* [TASK REQUIREMENTS] Only the lines from the line containing "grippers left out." to the end of the material belong in the copy; set them down exactly, without pictures.
___ SOURCE DATA
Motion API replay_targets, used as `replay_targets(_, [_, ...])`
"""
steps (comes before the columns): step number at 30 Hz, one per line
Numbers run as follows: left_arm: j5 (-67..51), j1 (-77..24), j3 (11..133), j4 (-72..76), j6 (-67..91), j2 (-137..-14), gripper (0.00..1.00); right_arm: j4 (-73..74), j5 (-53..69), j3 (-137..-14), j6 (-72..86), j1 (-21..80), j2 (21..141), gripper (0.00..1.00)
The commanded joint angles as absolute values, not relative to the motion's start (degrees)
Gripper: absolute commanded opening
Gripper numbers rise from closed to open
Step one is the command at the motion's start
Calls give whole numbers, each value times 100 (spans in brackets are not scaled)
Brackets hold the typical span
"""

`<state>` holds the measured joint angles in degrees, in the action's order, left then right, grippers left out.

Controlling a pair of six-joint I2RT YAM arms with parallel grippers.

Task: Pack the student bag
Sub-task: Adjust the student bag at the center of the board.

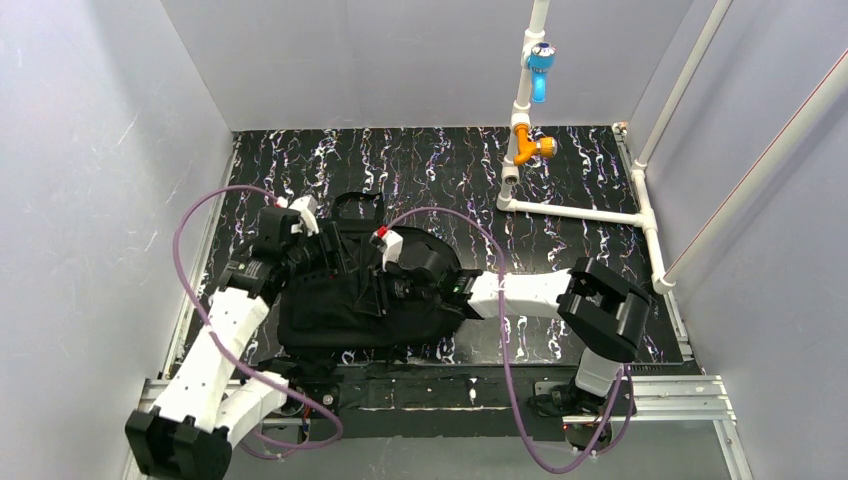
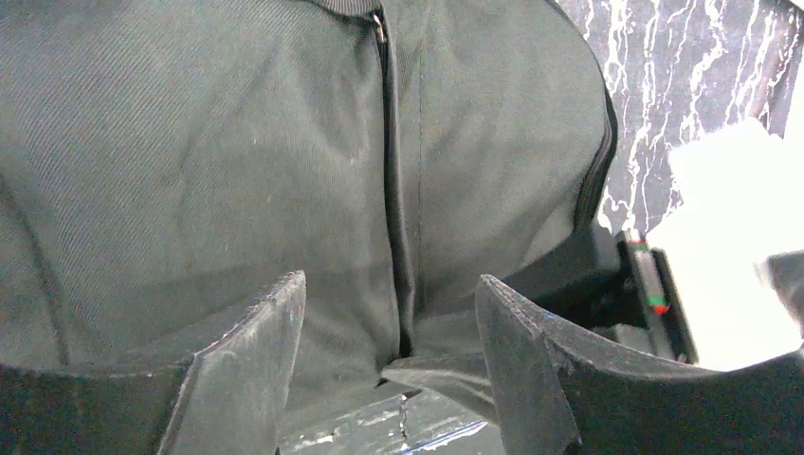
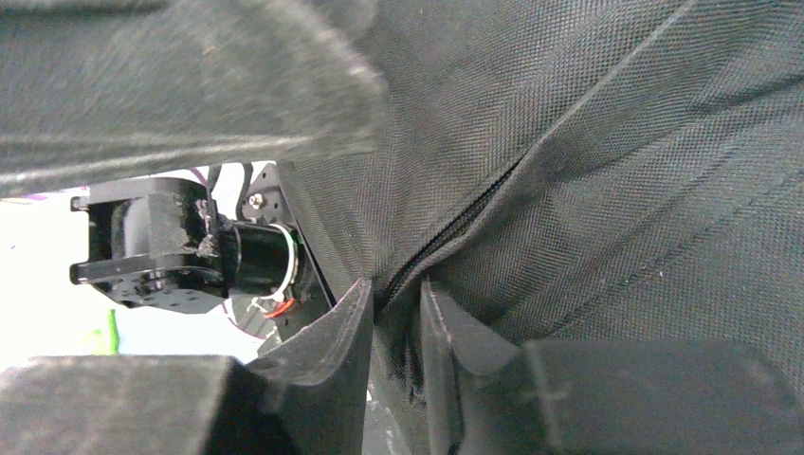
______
* [PROBLEM SOLUTION]
`<state>` holds the measured joint angles in degrees, in the action's order, left then right, grippers left out.

Controlling a pair of six-joint I2RT YAM arms with parallel grippers.

Task: Pack the student bag
Sub-task: Adjust the student bag at the center of the board.

The exercise calls for nothing further.